§ **TASK TO CARRY OUT**
When the line with "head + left" appears below, start repeating lines exactly, and keep going through the line with "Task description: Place"; add nothing outside that span.

§ **EXCERPTED RECORDS**
BEGIN

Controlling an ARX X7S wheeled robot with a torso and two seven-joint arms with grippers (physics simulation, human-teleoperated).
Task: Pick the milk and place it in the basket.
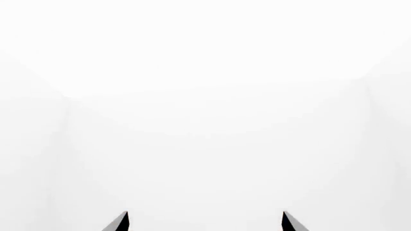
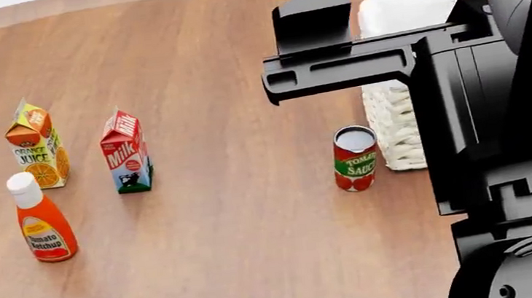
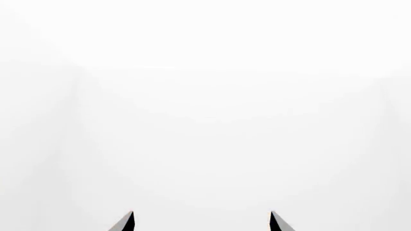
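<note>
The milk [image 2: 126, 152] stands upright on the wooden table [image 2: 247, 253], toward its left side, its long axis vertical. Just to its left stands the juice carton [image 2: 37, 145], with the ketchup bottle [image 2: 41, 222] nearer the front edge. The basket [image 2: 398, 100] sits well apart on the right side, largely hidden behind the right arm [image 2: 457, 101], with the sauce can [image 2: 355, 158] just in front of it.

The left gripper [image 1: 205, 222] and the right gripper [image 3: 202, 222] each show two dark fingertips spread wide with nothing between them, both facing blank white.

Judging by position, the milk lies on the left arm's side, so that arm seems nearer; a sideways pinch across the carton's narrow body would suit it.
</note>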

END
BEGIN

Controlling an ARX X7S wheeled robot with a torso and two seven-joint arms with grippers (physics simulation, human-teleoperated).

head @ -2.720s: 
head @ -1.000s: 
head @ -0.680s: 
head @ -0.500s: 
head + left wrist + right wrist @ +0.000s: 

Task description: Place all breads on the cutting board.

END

§ **TASK SOLUTION**
head + left wrist + right wrist @ +0.000s: 

Task description: Place all breads on the cutting board.

The output given is complete.